“But conversely, when it comes to healthcare dollars spent per capita on ovarian cancer, middle- to lower-income countries spend significantly more.”
“Current estimates suggest that by 2040, 70% of all cancer mortality will occur in lower and middle-income countries. These numbers serve as a call for action. We cannot let it stand,” said Jeff Dunn, President of the Union for International Cancer Control (UICC) at the opening of the 2024 World Cancer Congress in Geneva.
The burden of ovarian cancer goes beyond health concerns and extends to economic strain, where obtaining advanced treatments is extremely difficult. This is often due to a lack of resources and inadequacy in the healthcare systems of these regions to handle the complex needs of cancer patients. The high cost of diagnosis and care can be catastrophic for families already struggling with poverty, exacerbated by this inadequacy.
Ovarian cancer is the eighth most commonly diagnosed cancer in women around the world. The World Ovarian Cancer Coalition reports that ovarian cancer accounts for 324,000 new cases each year and 207,000 deaths from cancer among women worldwide.
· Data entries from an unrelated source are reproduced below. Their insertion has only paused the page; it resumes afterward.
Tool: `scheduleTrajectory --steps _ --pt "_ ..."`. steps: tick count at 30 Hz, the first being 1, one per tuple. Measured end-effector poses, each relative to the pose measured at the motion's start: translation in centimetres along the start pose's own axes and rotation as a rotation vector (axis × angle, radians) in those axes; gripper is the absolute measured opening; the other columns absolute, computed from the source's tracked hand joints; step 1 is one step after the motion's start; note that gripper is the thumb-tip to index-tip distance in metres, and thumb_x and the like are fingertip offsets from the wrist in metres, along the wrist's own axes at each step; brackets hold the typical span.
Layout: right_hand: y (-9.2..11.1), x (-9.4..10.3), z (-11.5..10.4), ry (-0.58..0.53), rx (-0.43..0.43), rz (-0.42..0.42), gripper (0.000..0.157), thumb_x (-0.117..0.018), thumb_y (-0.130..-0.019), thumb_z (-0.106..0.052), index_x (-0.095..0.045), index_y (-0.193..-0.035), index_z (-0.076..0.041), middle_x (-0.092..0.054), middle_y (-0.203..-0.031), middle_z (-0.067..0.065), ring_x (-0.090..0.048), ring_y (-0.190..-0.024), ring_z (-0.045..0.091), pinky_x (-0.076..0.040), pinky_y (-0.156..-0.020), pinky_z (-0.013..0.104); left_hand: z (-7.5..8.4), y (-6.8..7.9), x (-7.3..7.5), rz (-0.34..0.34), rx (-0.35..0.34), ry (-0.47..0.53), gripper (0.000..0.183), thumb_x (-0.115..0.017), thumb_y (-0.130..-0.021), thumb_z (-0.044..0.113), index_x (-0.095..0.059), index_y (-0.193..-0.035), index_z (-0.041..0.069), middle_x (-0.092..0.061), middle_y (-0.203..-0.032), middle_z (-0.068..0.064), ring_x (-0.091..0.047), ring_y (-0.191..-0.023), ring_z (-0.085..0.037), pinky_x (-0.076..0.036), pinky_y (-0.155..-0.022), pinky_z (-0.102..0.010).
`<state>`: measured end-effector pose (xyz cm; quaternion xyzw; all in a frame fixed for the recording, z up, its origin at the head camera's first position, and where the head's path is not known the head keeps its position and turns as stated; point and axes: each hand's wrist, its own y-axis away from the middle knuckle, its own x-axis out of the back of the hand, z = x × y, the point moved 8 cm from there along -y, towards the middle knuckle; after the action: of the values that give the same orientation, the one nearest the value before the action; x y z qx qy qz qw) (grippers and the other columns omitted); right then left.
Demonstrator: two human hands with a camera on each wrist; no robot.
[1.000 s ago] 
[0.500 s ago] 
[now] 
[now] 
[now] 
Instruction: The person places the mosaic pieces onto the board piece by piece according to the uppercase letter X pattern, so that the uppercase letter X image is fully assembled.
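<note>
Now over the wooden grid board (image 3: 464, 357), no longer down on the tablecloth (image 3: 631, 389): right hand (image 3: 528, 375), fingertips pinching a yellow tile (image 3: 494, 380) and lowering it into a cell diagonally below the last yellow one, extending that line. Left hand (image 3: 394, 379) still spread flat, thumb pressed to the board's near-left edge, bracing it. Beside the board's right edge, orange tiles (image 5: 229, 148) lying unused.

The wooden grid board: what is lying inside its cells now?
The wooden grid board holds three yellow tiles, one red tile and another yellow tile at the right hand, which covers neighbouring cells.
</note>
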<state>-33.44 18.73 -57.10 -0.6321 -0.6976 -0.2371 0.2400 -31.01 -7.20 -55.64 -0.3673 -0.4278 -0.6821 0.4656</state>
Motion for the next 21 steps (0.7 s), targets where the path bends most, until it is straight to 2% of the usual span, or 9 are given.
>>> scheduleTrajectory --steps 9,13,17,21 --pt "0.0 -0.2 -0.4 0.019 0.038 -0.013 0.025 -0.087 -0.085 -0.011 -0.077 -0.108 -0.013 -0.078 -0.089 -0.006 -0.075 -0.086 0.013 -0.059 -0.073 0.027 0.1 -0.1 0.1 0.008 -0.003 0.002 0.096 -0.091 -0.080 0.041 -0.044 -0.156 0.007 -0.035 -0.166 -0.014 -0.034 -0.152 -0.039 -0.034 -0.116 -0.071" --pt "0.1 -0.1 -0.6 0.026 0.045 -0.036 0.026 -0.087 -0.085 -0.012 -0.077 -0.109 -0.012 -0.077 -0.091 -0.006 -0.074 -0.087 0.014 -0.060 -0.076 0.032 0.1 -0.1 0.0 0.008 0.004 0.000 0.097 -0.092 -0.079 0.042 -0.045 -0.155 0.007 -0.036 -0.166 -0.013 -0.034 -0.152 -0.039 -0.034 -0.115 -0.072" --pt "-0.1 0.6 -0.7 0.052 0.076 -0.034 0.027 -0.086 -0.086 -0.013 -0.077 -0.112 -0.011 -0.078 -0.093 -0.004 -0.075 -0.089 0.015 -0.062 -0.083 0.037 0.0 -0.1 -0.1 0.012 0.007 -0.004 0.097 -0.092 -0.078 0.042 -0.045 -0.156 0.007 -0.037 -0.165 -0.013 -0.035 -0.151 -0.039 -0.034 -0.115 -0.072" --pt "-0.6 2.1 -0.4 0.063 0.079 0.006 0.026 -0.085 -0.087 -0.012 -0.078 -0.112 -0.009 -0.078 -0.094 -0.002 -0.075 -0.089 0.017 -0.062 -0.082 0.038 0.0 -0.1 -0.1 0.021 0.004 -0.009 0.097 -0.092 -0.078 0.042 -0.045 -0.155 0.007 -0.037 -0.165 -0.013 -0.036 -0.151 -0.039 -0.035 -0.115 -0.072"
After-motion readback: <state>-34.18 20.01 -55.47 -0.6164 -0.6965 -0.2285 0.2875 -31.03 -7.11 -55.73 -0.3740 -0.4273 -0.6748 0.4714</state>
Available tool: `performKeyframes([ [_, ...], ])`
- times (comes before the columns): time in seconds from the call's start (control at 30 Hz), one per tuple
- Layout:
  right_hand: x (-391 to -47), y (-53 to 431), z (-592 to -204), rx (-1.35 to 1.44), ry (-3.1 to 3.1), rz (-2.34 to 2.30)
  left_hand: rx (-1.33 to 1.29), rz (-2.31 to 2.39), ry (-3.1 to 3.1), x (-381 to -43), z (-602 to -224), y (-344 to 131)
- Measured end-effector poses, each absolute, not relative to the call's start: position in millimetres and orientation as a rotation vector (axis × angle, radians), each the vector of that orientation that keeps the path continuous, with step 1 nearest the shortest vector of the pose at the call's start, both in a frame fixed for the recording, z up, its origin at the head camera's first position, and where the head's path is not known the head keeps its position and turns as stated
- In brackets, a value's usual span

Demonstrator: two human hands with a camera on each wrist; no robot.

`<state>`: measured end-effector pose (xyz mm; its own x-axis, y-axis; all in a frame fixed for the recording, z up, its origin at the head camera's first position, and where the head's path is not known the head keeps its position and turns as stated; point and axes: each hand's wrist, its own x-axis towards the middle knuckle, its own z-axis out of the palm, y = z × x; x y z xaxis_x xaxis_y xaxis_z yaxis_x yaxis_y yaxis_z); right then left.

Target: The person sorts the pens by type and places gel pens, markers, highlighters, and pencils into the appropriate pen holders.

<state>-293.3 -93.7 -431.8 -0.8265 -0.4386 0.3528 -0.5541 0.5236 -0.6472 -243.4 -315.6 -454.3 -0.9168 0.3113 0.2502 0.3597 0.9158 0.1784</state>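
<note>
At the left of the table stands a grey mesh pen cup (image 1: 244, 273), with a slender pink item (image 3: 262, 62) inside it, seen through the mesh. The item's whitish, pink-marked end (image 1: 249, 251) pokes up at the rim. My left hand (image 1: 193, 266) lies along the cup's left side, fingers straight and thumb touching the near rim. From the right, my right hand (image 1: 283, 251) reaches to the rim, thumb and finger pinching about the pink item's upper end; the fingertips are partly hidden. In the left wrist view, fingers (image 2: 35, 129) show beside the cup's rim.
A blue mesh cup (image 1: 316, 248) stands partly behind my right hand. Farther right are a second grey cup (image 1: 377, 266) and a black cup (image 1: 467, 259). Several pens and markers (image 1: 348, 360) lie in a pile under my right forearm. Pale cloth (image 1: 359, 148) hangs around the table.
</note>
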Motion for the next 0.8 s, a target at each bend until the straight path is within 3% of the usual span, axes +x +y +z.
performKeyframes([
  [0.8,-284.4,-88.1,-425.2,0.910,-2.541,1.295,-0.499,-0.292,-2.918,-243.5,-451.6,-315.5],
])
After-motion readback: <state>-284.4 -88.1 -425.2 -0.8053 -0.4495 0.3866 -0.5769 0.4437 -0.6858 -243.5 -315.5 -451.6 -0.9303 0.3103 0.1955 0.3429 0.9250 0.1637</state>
“Despite recent advances in the treatment of ovarian cancer, it remains one of the most lethal of women’s cancers. Globally, more than 900,000 women have been diagnosed with ovarian cancer in the last five years, with around 7 out of every 10 women diagnosed in advanced stages,” said Clara MacKay, CEO of the World Ovarian Cancer Coalition.
“By 2050, the number of ovarian cancer diagnoses is expected to increase by more than 55% and deaths by more than 70%,” said MacKay.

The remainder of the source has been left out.